• **Items from a data source**
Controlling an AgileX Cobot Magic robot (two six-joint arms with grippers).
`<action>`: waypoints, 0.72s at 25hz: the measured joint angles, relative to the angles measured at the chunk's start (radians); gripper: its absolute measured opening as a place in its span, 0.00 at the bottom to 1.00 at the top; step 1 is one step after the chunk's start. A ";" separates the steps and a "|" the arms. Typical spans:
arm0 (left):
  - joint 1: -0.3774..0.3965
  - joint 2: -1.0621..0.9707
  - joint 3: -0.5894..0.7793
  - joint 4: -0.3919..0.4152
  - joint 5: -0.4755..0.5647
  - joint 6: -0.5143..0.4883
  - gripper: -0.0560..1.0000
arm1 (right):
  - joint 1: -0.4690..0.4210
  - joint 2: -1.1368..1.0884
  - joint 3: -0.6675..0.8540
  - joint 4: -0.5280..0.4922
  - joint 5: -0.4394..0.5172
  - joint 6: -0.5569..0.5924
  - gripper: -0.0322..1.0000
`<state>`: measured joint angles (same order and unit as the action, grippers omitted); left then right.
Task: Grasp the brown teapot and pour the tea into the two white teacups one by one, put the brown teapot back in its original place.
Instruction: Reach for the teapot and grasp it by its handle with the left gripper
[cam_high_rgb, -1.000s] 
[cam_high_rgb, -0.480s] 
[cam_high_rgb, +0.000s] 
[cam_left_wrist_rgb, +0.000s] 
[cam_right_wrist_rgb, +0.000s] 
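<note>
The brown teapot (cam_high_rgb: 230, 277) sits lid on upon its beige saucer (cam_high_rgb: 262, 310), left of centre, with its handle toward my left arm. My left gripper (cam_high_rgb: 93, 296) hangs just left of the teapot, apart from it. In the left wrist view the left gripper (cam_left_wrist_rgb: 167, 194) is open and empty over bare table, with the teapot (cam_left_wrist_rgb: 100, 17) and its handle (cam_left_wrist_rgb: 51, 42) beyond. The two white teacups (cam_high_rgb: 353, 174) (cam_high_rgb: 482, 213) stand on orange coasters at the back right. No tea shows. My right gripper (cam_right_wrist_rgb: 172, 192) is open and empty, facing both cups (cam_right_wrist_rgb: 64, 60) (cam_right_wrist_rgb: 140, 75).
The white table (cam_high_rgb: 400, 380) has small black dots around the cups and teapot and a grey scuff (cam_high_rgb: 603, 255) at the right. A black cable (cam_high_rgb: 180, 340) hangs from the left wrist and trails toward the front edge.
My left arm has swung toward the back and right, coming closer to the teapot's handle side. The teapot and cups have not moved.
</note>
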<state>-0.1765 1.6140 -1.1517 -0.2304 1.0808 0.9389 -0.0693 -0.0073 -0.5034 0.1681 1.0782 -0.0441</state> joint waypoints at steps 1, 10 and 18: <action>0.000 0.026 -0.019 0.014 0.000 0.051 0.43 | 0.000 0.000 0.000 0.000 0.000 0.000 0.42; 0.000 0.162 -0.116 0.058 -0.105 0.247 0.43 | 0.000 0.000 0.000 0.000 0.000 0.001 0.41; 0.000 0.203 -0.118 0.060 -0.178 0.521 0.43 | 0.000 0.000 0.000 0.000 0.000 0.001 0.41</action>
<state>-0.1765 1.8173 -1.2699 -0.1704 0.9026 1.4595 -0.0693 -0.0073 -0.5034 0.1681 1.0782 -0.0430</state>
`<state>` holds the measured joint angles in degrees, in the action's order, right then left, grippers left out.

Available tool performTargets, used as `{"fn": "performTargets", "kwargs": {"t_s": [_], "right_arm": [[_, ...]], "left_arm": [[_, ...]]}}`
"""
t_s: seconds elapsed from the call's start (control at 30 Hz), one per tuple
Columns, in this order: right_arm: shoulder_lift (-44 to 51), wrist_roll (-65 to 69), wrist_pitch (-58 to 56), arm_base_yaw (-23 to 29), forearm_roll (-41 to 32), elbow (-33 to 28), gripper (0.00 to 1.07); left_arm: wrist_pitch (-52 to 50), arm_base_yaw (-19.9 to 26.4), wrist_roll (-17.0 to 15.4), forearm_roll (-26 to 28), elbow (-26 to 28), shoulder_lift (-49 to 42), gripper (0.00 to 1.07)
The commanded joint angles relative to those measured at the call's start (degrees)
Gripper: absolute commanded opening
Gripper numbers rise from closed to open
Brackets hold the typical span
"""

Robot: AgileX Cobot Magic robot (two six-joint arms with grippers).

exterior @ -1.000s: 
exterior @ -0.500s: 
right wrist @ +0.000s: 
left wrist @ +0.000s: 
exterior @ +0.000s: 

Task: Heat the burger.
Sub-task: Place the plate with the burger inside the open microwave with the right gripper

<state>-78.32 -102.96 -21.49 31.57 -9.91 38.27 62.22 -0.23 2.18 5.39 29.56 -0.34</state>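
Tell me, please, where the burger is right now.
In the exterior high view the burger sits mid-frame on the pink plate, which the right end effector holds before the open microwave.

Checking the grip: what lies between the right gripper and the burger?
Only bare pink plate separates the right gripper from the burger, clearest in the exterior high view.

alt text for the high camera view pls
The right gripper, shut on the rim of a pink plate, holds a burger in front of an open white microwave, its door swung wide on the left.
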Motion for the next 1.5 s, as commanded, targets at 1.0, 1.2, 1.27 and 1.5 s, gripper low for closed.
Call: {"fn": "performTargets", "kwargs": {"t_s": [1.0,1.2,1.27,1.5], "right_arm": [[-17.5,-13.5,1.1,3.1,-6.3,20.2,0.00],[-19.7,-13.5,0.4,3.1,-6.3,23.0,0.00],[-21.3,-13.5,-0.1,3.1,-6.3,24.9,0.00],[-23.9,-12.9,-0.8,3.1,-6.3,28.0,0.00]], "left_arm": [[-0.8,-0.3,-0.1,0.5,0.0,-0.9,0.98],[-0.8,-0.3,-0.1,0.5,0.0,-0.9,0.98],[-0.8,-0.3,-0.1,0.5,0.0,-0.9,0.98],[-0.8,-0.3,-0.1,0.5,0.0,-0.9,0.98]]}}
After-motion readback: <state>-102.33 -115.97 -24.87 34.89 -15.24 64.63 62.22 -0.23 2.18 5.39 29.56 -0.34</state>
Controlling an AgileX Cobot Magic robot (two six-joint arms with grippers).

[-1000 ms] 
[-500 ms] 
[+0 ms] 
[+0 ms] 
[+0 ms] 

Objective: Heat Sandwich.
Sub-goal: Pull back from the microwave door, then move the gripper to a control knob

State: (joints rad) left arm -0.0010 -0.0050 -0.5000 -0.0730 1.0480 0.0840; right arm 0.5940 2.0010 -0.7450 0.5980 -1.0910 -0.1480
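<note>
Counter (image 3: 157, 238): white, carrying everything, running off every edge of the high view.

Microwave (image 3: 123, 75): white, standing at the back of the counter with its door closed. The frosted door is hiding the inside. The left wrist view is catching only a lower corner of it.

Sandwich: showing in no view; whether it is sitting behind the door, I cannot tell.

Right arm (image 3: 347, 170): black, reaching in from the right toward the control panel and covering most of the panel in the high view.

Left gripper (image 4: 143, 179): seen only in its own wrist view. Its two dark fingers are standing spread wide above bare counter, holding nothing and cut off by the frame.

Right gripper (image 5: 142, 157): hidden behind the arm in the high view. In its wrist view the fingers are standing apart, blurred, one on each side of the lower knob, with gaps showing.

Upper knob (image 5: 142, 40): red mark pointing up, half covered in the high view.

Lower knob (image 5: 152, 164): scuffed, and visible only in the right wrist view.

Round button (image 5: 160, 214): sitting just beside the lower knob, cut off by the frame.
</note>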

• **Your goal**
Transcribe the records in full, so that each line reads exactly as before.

• **Answer section**
Controlling an AgileX Cobot Magic robot (two six-joint arms with grippers).
`<action>`: waypoints, 0.72s at 25hz: the measured joint angles, relative to the angles measured at the chunk's start (radians); gripper: its absolute measured opening as a place in its span, 0.00 at the bottom to 1.00 at the top; step 1 is one step after the chunk's start. A ";" separates the steps and a "|" the arms. Typical spans:
arm0 (left):
  - joint 1: -0.3774..0.3965
  - joint 2: -1.0621..0.9707
  - joint 3: -0.5894..0.7793
  - joint 4: -0.3919..0.4152
  - joint 5: -0.4755..0.5647
  - joint 6: -0.5143..0.4883
  - gripper: -0.0560..1.0000
arm1 (right):
  - joint 1: -0.4690..0.4210
  - joint 2: -1.1368..1.0884
  - joint 3: -0.6675..0.8540
  - joint 4: -0.5280..0.4922
  - joint 5: -0.4394..0.5172
  - joint 6: -0.5569..0.5924
  - gripper: -0.0322..1.0000
`<state>`: measured joint angles (same order and unit as the action, grippers omitted); left then right.
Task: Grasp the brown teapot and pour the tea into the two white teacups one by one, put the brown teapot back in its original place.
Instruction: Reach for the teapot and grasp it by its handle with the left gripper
[cam_high_rgb, -1.000s] 
[cam_high_rgb, -0.480s] 
[cam_high_rgb, +0.000s] 
[cam_left_wrist_rgb, +0.000s] 
[cam_right_wrist_rgb, +0.000s] 
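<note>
The brown teapot (cam_high_rgb: 230, 277) sits lid on upon its beige saucer (cam_high_rgb: 262, 310), left of centre, with its handle toward my left arm. My left gripper (cam_high_rgb: 93, 296) hangs just left of the teapot, apart from it. In the left wrist view the left gripper (cam_left_wrist_rgb: 167, 194) is open and empty over bare table, with the teapot (cam_left_wrist_rgb: 100, 17) and its handle (cam_left_wrist_rgb: 51, 42) beyond. The two white teacups (cam_high_rgb: 353, 174) (cam_high_rgb: 482, 213) stand on orange coasters at the back right. No tea shows. My right gripper (cam_right_wrist_rgb: 172, 192) is open and empty, facing both cups (cam_right_wrist_rgb: 64, 60) (cam_right_wrist_rgb: 140, 75).
The white table (cam_high_rgb: 400, 380) has small black dots around the cups and teapot and a grey scuff (cam_high_rgb: 603, 255) at the right. A black cable (cam_high_rgb: 180, 340) hangs from the left wrist and trails toward the front edge.
My left arm has swung toward the back and right, coming closer to the teapot's handle side. The teapot and cups have not moved.
</note>
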<state>-0.1765 1.6140 -1.1517 -0.2304 1.0808 0.9389 -0.0693 -0.0073 -0.5034 0.1681 1.0782 -0.0441</state> joint waypoints at steps 1, 10 and 18: <action>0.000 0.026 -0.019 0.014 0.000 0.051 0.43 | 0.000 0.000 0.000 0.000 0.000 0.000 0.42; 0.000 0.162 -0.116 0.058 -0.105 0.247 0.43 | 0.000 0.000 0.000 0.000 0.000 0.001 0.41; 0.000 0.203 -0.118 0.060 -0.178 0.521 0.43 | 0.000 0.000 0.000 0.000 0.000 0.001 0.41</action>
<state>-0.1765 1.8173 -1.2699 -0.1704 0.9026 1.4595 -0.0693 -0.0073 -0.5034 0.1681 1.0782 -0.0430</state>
`<state>` holds the measured joint angles in degrees, in the action's order, right then left, grippers left out.

Available tool performTargets, used as `{"fn": "performTargets", "kwargs": {"t_s": [_], "right_arm": [[_, ...]], "left_arm": [[_, ...]]}}`
"""
t_s: seconds elapsed from the call's start (control at 30 Hz), one per tuple
Columns, in this order: right_arm: shoulder_lift (-44 to 51), wrist_roll (-65 to 69), wrist_pitch (-58 to 56), arm_base_yaw (-23 to 29), forearm_roll (-41 to 32), elbow (-33 to 28), gripper (0.00 to 1.07); left_arm: wrist_pitch (-52 to 50), arm_base_yaw (-19.9 to 26.4), wrist_roll (-17.0 to 15.4), forearm_roll (-26 to 28), elbow (-26 to 28), shoulder_lift (-49 to 42), gripper (0.00 to 1.07)
The commanded joint angles relative to those measured at the call's start (degrees)
Gripper: absolute commanded opening
Gripper numbers rise from closed to open
Brackets hold the typical span
"""

Robot: AgileX Cobot Magic robot (two six-joint arms with grippers).

exterior @ -1.000s: 
exterior @ -0.500s: 
right wrist @ +0.000s: 
left wrist @ +0.000s: 
exterior @ +0.000s: 

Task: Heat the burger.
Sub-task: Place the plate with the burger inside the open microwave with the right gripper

<state>-78.32 -102.96 -21.49 31.57 -9.91 38.27 62.22 -0.23 2.18 5.39 29.56 -0.34</state>
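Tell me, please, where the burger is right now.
In the exterior high view the burger sits mid-frame on the pink plate, which the right end effector holds before the open microwave.

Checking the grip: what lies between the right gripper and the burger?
Only bare pink plate separates the right gripper from the burger, clearest in the exterior high view.

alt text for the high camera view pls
The right gripper, shut on the rim of a pink plate, holds a burger in front of an open white microwave, its door swung wide on the left.
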Motion for the next 1.5 s, as commanded, targets at 1.0, 1.2, 1.27 and 1.5 s, gripper low for closed.
Call: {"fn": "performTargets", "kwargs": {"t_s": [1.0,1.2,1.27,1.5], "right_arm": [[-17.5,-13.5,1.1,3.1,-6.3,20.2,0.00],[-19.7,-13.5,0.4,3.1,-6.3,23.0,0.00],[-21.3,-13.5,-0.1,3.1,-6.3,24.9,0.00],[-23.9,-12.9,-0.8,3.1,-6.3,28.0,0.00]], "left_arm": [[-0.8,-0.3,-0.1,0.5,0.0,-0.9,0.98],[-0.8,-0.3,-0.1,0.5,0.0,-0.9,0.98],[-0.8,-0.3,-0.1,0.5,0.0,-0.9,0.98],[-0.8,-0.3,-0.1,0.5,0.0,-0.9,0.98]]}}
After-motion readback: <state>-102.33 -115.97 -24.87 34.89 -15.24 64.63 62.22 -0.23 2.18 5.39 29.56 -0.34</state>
Controlling an AgileX Cobot Magic robot (two six-joint arms with grippers).

[-1000 ms] 
[-500 ms] 
[+0 ms] 
[+0 ms] 
[+0 ms] 

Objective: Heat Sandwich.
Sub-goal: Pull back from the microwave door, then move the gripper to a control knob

State: (joints rad) left arm -0.0010 -0.0050 -0.5000 -0.0730 1.0480 0.0840; right arm 0.5940 2.0010 -0.7450 0.5980 -1.0910 -0.1480
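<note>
Counter (image 3: 157, 238): white, carrying everything, running off every edge of the high view.

Microwave (image 3: 123, 75): white, standing at the back of the counter with its door closed. The frosted door is hiding the inside. The left wrist view is catching only a lower corner of it.

Sandwich: showing in no view; whether it is sitting behind the door, I cannot tell.

Right arm (image 3: 347, 170): black, reaching in from the right toward the control panel and covering most of the panel in the high view.

Left gripper (image 4: 143, 179): seen only in its own wrist view. Its two dark fingers are standing spread wide above bare counter, holding nothing and cut off by the frame.

Right gripper (image 5: 142, 157): hidden behind the arm in the high view. In its wrist view the fingers are standing apart, blurred, one on each side of the lower knob, with gaps showing.

Upper knob (image 5: 142, 40): red mark pointing up, half covered in the high view.

Lower knob (image 5: 152, 164): scuffed, and visible only in the right wrist view.

Round button (image 5: 160, 214): sitting just beside the lower knob, cut off by the frame.
</note>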

What came before is the complete response.